In order to know what-in-the-world Peter is referring to, I have gone back over and over his introductory remarks.  I know that he's writing to a group of exiled, displaced, lonely, and terribly persecuted believers.  I know he's reminded them of their incredible chosen-ness and the immensity of God's mercy and grace.  There's more, though, and I think this is what he's trying to get across to them in the midst of all the messiness of their lives - in light of the inheritance you will obtain (the inheritance that is imperishable, undefiled, and will not fade away), in comparison to eternity, and in regards to your protection until that day, there is a reason to rejoice that is almost unfathomable.  That reason, the what-in-the-world Peter is referring to, is heaven.

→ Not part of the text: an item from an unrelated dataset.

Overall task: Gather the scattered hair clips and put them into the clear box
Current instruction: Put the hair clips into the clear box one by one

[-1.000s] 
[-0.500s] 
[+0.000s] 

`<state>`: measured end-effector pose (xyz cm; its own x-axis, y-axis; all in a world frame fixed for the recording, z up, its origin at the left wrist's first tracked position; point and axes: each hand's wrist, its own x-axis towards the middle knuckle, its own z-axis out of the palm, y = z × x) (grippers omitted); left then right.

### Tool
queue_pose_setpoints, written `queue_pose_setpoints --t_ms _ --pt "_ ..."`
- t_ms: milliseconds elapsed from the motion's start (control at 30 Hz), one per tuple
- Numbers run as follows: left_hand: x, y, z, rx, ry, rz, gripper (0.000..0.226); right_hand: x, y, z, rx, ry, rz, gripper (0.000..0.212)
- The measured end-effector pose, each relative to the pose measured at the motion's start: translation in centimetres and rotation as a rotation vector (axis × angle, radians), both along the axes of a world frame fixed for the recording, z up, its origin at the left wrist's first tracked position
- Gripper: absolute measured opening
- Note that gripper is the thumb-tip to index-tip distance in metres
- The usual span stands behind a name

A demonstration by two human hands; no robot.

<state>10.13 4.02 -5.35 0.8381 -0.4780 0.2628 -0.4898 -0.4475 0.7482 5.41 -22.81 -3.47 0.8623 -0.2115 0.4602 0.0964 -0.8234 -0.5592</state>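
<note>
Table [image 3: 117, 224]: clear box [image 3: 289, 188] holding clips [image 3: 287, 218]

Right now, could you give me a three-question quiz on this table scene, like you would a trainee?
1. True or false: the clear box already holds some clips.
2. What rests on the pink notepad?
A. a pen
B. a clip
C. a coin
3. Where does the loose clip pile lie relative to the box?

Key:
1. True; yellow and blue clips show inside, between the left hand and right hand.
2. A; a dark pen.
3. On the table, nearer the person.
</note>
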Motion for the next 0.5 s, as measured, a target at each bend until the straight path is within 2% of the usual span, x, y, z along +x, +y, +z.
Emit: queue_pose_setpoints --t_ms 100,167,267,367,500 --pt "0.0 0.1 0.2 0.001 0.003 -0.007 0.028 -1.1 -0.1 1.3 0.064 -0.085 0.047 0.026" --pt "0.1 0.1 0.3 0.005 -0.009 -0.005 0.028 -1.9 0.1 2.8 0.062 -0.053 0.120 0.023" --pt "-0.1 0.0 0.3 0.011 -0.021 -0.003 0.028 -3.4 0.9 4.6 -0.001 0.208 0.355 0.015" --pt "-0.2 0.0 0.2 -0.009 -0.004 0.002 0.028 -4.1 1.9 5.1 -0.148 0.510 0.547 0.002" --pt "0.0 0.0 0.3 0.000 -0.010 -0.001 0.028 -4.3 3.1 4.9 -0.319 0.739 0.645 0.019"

The challenge is for them to keep the out-of-this-world in view while they navigate the stormy waters of life as they know it.

That's our challenge, as well.  So, we need Bible words about heaven to help us.  All my Christian life, I've tucked away snippets of truth about heaven, and it being a wonderful place.  I've been reminded that we'll be in the presence of Jesus, that the streets are like gold, and that the myriad of colorful jewels that surround the throne reflect the glory of God.  I tell myself often that it is a place of great healing, and comfort, of joy, and NO FEAR!  These things leave me wishful, and longing for the day, but I don't yet rejoice the way Peter describes.

This weekend, we went to see Heaven is for Real.  The experiences of a little four year old, who was privileged to glimpse heaven, left my eyes wet, and my heart tender.  My take away was the reminder of the people-gone-before that I would get to see again and KNOW!  The other piece that struck me was the one where Jesus holds us, and wipes away all tears.  That was the part of the incomplete puzzle that started to stir my soul.  Not the wipe-away-all-tears part, but the idea of Jesus taking me in his arms, and holding me close.  To be embraced in the arms of my Savior, and to return that embrace, in love and gratitude began to get my heart thumping and leaping.

Sunday's worship resulted in an even further stirring of joy deep inside.  The team led in a Hillsong chorus, I had not heard, but, wouldn't you know it, focused on heaven (what else, right?).  What did the chorus emphasize?  Being held by Jesus.  For some reason, I had never let that possibility be a part of the images of heaven I've gathered over the years.  That Jesus would be present, of course!  That in his presence would be fulness of joy, absolutely!  However, Jesus and me, up close, and personal, not so much.  Unworthiness always blocked that image, I guess.  However, as The Lord is giving me another possibility, I am understanding the fulness-of-joy part a little deeper.  It might be coming soon...the part about being able to greatly rejoice in this...no matter the messiness of life and the circumstances thrown my way!